Rotatividade. Crianças com outros tipos de deficiência também são tratadas no Ipesq, que agora criou um sistema de rotatividade para atender uma demandar maior. “Agora a gente passa três meses no Ipesq e três meses em casa. Porque outras crianças precisam ter oportunidade de ter o melhor tratamento e se desenvolverem. Acho que assim também teremos bons resultados”, explica a técnica em Enfermagem Eliane Batista, 34 anos, mãe de Miguel, agora com 2 anos e 9 meses. Eliane e Miguel moram com a família em Parelhas, no Rio Grande do Norte, e foram acolhidos pela médica Adriana para tratamento no Ipesq.

“O Governo Federal tinha pensado num centro integral para a criança, que terminou sendo substituído pelo projeto do Centro-Dia, existente em Campina Grande e que deve ser inaugurado em João Pessoa, mais voltado para as mães. O tratamento fica por conta dos centros de reabilitação, mantidos pelas prefeituras. As necessidades das crianças são cadeiras de rodas adaptadas, necessárias para que não se aumente o nível de deformidades. Isso também deveria ser o município que deveria custear, mas a maioria das pacientes está fazendo campanha ou temos cedidos nossas órteses. Somos uma ONG mantida pela própria população”, disse a especialista em medicina fetal, Adriana Melo, que comprovou a relação entre o vírus zika e a microcefalia, que emendou: “outro problema são as medicações que ainda não foram liberadas, apesar de já terem sido aprovadas. As crianças também precisam de cirurgias de quadril, correção de refluxo e vagas em UTIs pediátricas, que são sempre muito escassas”, explicou Adriana Melo.

Centro-Dia só existe em Campina



A ajuda ofertada às famílias através do Centro-Dia – Serviço Especializado de Assistência Social inaugurado em Campina Grande no dia 29 de novembro de 2017, limita-se às crianças vítimas do zika vírus somente no município. O projeto do Governo Federal tem o intuito de oferecer às famílias, que tenham crianças com esta condição, prestações de serviço como cestas básicas, enxovais, aluguel social, vagas em creches da rede municipal, psicólogos, cuidadores, entre outros auxílios.

Localizado na Rua Joaquim Caroca, 175, no bairro Conjunto dos Professores, o local tem capacidade de atendimento de até 150 crianças. Atualmente ele atende menos que a capacidade. No entanto, segundo a Secretaria Estadual de Saúde, a Paraíba conta hoje com 203 casos da doença.
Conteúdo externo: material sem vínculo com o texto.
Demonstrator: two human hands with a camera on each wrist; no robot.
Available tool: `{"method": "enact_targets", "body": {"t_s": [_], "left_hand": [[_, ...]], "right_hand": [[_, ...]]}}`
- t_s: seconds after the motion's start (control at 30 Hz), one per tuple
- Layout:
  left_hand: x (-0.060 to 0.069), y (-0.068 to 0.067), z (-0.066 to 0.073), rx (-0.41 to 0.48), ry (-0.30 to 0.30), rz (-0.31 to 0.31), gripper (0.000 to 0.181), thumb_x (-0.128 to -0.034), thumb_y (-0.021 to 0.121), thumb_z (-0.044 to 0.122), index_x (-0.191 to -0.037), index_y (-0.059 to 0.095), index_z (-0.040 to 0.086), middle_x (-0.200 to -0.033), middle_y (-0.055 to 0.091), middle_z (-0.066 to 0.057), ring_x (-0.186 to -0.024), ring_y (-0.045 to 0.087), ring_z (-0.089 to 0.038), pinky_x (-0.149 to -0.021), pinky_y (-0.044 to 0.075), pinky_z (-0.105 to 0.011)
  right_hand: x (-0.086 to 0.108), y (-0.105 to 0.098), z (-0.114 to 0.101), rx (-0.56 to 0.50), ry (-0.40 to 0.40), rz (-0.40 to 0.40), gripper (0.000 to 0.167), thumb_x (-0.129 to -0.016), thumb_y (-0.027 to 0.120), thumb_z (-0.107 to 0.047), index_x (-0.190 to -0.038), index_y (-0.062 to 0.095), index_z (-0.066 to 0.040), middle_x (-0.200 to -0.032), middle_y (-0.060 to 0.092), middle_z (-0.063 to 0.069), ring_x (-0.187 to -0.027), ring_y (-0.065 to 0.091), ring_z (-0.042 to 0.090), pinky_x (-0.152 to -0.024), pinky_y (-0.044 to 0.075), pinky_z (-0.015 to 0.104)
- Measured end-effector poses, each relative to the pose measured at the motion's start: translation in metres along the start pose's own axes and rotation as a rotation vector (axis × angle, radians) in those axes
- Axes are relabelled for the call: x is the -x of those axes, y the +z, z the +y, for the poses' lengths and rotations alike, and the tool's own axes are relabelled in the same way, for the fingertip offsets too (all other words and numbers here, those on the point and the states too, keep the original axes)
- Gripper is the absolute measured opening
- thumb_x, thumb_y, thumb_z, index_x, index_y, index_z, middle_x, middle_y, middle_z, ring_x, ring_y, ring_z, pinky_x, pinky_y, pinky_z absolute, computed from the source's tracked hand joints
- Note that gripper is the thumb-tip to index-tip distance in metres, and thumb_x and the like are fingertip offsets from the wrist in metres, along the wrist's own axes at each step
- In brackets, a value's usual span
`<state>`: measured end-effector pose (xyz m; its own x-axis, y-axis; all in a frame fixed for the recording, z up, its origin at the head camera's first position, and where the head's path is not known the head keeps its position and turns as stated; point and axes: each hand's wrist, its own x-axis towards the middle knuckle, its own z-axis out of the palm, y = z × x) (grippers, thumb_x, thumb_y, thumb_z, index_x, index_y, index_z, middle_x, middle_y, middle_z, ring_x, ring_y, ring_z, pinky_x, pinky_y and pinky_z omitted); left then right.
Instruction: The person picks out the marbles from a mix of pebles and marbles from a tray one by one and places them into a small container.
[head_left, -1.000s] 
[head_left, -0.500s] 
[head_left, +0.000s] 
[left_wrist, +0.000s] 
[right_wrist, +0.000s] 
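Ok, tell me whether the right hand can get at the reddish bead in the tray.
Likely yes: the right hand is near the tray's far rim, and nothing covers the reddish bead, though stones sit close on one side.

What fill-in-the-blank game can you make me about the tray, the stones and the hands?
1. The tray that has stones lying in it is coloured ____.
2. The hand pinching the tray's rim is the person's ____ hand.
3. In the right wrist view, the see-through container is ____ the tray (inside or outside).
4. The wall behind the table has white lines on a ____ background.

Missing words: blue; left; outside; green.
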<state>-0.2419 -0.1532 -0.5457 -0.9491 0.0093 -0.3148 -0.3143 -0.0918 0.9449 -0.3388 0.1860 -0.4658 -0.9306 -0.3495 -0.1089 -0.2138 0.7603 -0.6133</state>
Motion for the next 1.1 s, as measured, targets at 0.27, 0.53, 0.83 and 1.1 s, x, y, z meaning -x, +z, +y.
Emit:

No Brasil, de acordo com o Ministério de Desenvolvimento Social, existem sete centros localizados em Campina Grande (PB), Salvador (BA), São Luís (MA), Campo Grande (MS), Arapiraca (AL), Teresina (PI) e Cuibá (MT). “Está previsto que ainda esse ano mais um centro seja criado em João Pessoa. Ano passado fui a Brasília e recebi o treinamento que consistia em aprender a constituir uma rede para receber crianças com deficiência, mais precisamente a microcefalia, que naquela época era uma questão emblemática e necessitava de acolhimento. Então o sentido da casa, no primeiro momento, era acolher a criança e dar cuidados a ela, mas quando retornamos, que criamos o instrumental vimos que não era só uma criança, um vírus e uma mãe, era uma família”, explica Leila Nóbrega, coordenadora do Centro-Dia em Campina Grande.
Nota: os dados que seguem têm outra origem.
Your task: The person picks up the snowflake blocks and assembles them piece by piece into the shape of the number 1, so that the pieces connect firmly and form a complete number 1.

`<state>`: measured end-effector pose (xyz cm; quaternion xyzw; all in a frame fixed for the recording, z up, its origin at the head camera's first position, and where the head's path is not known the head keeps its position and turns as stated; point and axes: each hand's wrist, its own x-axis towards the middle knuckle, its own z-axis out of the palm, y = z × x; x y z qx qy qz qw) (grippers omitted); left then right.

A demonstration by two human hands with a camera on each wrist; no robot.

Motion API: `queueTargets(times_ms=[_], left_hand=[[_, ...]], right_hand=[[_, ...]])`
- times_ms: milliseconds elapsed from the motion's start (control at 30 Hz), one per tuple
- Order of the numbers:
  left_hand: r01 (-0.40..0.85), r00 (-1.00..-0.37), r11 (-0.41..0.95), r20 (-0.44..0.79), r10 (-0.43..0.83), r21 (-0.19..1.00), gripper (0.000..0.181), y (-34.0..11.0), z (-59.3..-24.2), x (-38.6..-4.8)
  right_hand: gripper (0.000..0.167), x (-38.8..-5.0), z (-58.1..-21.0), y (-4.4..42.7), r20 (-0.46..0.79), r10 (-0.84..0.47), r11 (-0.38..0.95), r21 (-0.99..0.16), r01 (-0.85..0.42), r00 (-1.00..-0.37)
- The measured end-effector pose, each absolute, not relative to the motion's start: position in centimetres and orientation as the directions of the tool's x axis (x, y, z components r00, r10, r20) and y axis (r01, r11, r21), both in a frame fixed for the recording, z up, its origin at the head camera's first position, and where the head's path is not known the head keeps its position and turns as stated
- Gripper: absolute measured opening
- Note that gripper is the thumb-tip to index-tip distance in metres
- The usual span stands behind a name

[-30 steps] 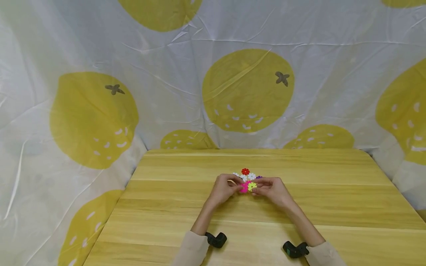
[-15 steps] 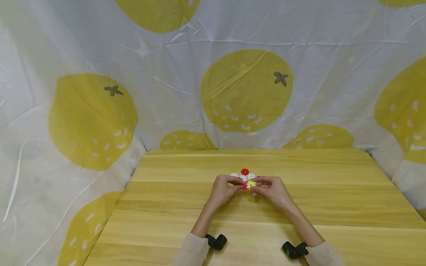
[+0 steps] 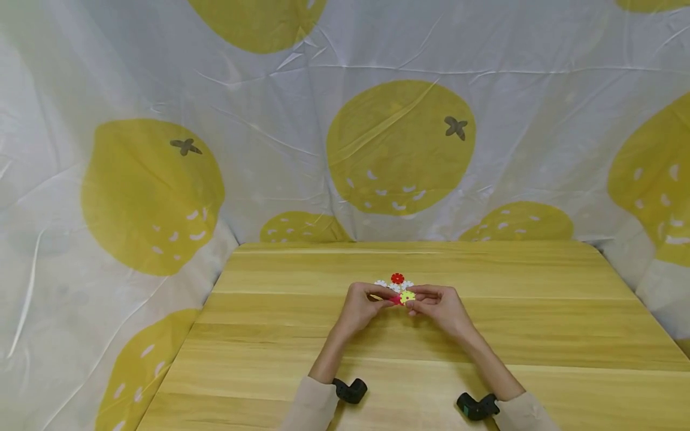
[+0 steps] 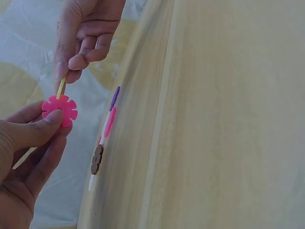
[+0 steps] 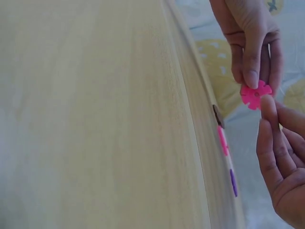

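In the left wrist view, a pink notched disc (image 4: 66,109) is pinched between thumb and fingers of the left hand (image 4: 28,152). The right hand (image 4: 88,38) pinches a yellow disc (image 4: 61,88), seen edge-on, its lower edge meeting the pink one. From the head view, the left hand (image 3: 365,306) and right hand (image 3: 443,310) face each other above the table, the yellow disc (image 3: 407,297) showing its flat side in front of part of the pink one (image 3: 396,300). The right wrist view has the pink disc (image 5: 256,95) between both hands' fingertips; the yellow disc is mostly hidden there.
Beyond the hands, a red disc (image 3: 397,278) and several white discs (image 3: 380,283) lie on the wooden table (image 3: 269,311). Brown (image 4: 97,160) and purple (image 4: 115,98) pieces show in the left wrist view. A lemon-patterned cloth (image 3: 269,149) hangs behind the table.
Between the fingertips, the yellow and pink discs have risen slightly in the head view and tilted. Both hands keep their hold and have barely moved.
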<state>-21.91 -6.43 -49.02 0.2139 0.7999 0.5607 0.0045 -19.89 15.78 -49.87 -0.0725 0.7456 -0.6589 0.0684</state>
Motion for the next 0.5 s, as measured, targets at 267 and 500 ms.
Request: queueTargets(times_ms=[267,500], left_hand=[[0.306,-0.910,0.140,0.246,0.334,0.942,0.009,-6.59,-49.47,-22.28],[0.317,-0.911,0.140,0.260,0.321,0.938,0.010,-6.55,-49.44,-22.29]], right_hand=[[0.038,-19.79,-50.01,15.83,0.042,-0.250,0.080,-0.995,-0.064,-0.967],[0.039,-19.72,-50.03,15.64,0.055,-0.231,0.013,-0.998,-0.060,-0.971]])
Michele Bezerra, natural de João Pessoa e mãe de Rian, comenta que já esperou tanto por alguma ajuda na Capital que nem acredita mais nas promessas do Governo. “Vieram aqui no Ipesq e realmente disseram que ia ser inaugurado esse centro em João Pessoa, mas eu prefiro não alimentar nenhuma esperança”, diz.
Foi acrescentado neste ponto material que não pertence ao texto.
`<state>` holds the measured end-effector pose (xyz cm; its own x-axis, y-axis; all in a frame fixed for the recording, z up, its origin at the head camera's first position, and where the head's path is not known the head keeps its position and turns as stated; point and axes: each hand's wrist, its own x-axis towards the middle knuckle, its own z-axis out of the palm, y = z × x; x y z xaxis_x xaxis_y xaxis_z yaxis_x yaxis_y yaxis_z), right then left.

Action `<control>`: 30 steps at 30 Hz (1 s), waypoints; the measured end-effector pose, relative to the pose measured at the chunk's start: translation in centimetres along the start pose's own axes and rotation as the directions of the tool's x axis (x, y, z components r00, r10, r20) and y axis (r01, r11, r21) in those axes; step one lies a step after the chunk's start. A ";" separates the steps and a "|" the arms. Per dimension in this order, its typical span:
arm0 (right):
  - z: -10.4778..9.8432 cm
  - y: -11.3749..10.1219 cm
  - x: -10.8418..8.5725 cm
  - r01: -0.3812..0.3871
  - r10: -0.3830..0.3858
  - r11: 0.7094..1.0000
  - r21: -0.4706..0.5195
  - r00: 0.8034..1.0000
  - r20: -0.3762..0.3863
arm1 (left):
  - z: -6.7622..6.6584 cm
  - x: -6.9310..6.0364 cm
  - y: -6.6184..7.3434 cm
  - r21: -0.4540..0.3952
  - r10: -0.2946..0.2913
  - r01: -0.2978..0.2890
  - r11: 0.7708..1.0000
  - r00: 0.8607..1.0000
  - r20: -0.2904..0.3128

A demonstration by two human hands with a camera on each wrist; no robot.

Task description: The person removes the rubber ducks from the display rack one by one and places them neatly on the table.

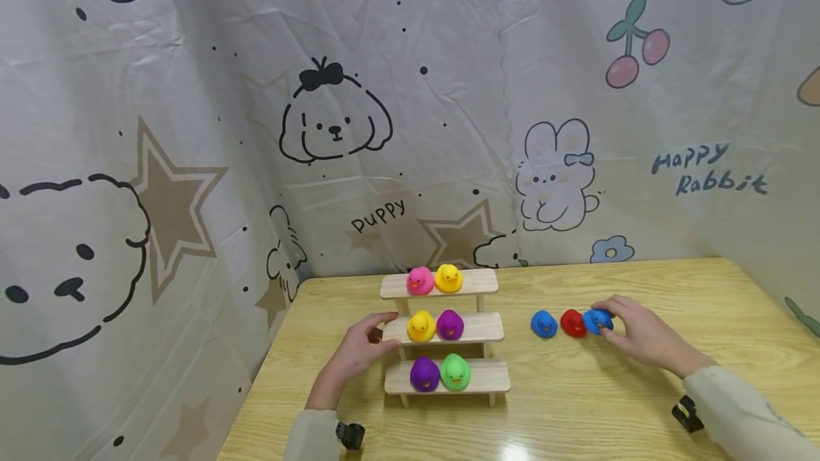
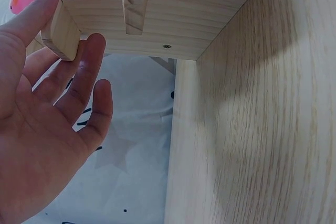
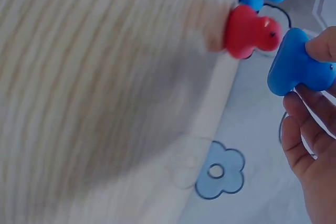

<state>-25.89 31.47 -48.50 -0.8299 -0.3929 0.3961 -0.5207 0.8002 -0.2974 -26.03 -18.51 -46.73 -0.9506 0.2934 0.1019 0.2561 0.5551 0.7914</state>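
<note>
My left hand [image 1: 360, 345] grips the left end of the middle tier of a three-step wooden display stand [image 1: 492, 327], thumb on one side and fingers on the other. In the left wrist view that shelf end [image 2: 62, 38] lies between thumb and fingertips. To the right, my right hand [image 1: 643, 333] pinches a blue rubber duck [image 1: 597, 320]. The right wrist view shows this duck [image 3: 294, 64] tilted, its flat base apart from the tabletop. Just left of it are a red rubber duck [image 1: 573, 323] and another blue rubber duck [image 1: 544, 324].
On the top tier sit a pink duck [image 1: 420, 281] and a yellow duck [image 1: 449, 278]. The middle tier carries a yellow duck [image 1: 421, 326] and a purple duck [image 1: 450, 325]; the bottom, a purple duck [image 1: 425, 374] and a green duck [image 1: 455, 372]. A printed curtain [image 1: 448, 126] hangs behind the table [image 1: 576, 404].
</note>
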 end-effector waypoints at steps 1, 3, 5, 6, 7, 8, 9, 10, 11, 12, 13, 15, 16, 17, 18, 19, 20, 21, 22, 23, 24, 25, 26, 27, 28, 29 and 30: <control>0.0 0.2 0.0 -0.017 0.017 1.000 -0.002 1.000 0.009 | 0.0 0.0 0.0 0.001 0.000 0.000 1.000 1.000 0.000; 0.1 0.6 0.0 -0.039 0.039 0.999 0.003 0.999 0.029 | 0.0 0.0 0.0 -0.005 -0.001 0.001 1.000 1.000 -0.001; 0.1 0.9 -0.1 -0.055 0.054 0.998 0.012 0.997 0.048 | 0.0 0.0 0.0 -0.006 -0.005 0.005 1.000 1.000 -0.002; 0.1 1.0 -0.1 -0.061 0.060 0.998 0.014 0.997 0.054 | 0.0 0.0 0.0 -0.006 -0.006 0.006 1.000 1.000 -0.002; 0.2 1.2 -0.1 -0.067 0.066 0.998 0.014 0.996 0.060 | 0.0 0.0 0.1 -0.007 -0.008 0.008 1.000 1.000 -0.001; 0.2 1.3 -0.1 -0.073 0.071 0.997 0.017 0.995 0.066 | 0.0 0.0 0.1 -0.006 -0.008 0.008 1.000 1.000 -0.002; 0.2 1.5 -0.1 -0.081 0.079 0.997 0.016 0.994 0.070 | 0.0 0.0 0.1 -0.004 -0.008 0.008 1.000 1.000 -0.002; 0.3 1.6 -0.1 -0.089 0.088 0.996 0.016 0.993 0.078 | 0.0 0.0 0.1 -0.003 -0.007 0.007 1.000 1.000 -0.001; 0.3 1.8 -0.1 -0.097 0.095 0.995 0.015 0.992 0.084 | 0.0 0.0 0.1 -0.007 -0.005 0.005 1.000 1.000 -0.001; 0.3 1.9 -0.1 -0.105 0.103 0.994 0.015 0.991 0.090 | 0.0 0.0 0.1 -0.009 -0.001 0.001 1.000 1.000 -0.001; 0.4 2.0 -0.2 -0.113 0.111 0.994 0.014 0.989 0.096 | 0.0 0.0 0.1 -0.010 0.000 0.000 1.000 1.000 -0.002; 0.4 2.2 -0.2 -0.124 0.122 0.992 0.014 0.987 0.108 | 0.0 0.0 0.1 -0.013 0.003 -0.003 1.000 1.000 -0.001; 0.4 2.2 -0.2 -0.128 0.125 0.992 0.016 0.986 0.112 | 0.0 0.0 0.1 -0.014 0.002 -0.002 1.000 1.000 -0.001; 0.5 2.3 -0.3 -0.129 0.126 0.991 0.016 0.985 0.114 | 0.0 0.0 0.1 -0.016 0.002 -0.002 1.000 1.000 0.000; 0.5 2.3 -0.3 -0.128 0.125 0.992 0.019 0.985 0.116 | 0.0 0.0 0.2 -0.016 0.002 -0.002 1.000 1.000 0.000; 0.5 2.4 -0.3 -0.126 0.123 0.992 0.021 0.986 0.117 | -0.1 0.0 0.2 -0.017 0.001 -0.001 1.000 1.000 0.000; 0.6 2.5 -0.3 -0.126 0.123 0.992 0.020 0.986 0.117 | -0.1 0.0 0.2 -0.017 0.003 -0.003 1.000 1.000 0.000; 0.6 2.5 -0.3 -0.127 0.124 0.992 0.022 0.986 0.116 | -0.1 0.0 0.2 -0.018 0.004 -0.004 1.000 1.000 0.000; 0.7 2.6 -0.3 -0.126 0.122 0.992 0.023 0.986 0.116 | -0.1 0.0 0.2 -0.018 0.007 -0.007 1.000 1.000 0.000; 0.8 2.7 -0.3 -0.122 0.118 0.992 0.026 0.986 0.117 | -0.1 0.1 0.1 -0.019 0.009 -0.009 1.000 1.000 0.001; 0.9 2.9 -0.3 -0.118 0.114 0.993 0.027 0.986 0.119 | 0.0 0.1 0.1 -0.019 0.009 -0.009 1.000 1.000 0.001; 0.9 3.0 -0.3 -0.116 0.112 0.993 0.024 0.986 0.120 | 0.0 0.1 0.0 -0.017 0.009 -0.009 1.000 1.000 0.001; 1.0 3.1 -0.4 -0.113 0.110 0.993 0.021 0.987 0.120 | 0.0 0.1 0.0 -0.016 0.010 -0.010 1.000 1.000 0.001; 1.1 3.3 -0.4 -0.108 0.105 0.994 0.022 0.987 0.119 | 0.0 0.1 -0.1 -0.015 0.009 -0.009 1.000 1.000 0.001; 1.2 3.4 -0.4 -0.101 0.097 0.995 0.023 0.988 0.119 | 0.0 0.0 -0.1 -0.013 0.008 -0.008 1.000 1.000 0.001; 1.2 3.5 -0.4 -0.093 0.090 0.995 0.023 0.989 0.117 | 0.0 0.0 -0.1 -0.013 0.006 -0.006 1.000 1.000 0.002; 1.3 3.6 -0.4 -0.088 0.085 0.996 0.020 0.990 0.112 | 0.0 0.0 -0.1 -0.013 0.004 -0.004 1.000 1.000 0.002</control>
<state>-27.68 33.89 -50.83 -0.8884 -0.3716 0.2696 -0.4498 0.8224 -0.3484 -26.10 -18.59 -46.79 -0.9491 0.2974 0.1034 0.2573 0.5437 0.7988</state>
Para ter acesso aos serviços do Centro-Dia, as famílias precisam se habilitar nos Centros Especializados em Reabilitação (CERs). O espaço dispõe de salas amplas, quartos, berçário, cozinha, quintal com piscina, além de uma equipe de 10 cuidadores, cozinheira, psicólogo e assistente social. “Atraímos as famílias e tentamos ajudá-las a conhecer seus direitos e conseguir sanar necessidades. Trabalhamos com acolhimento, educação, socialização e inclusão cidadã”, explica a coordenadora.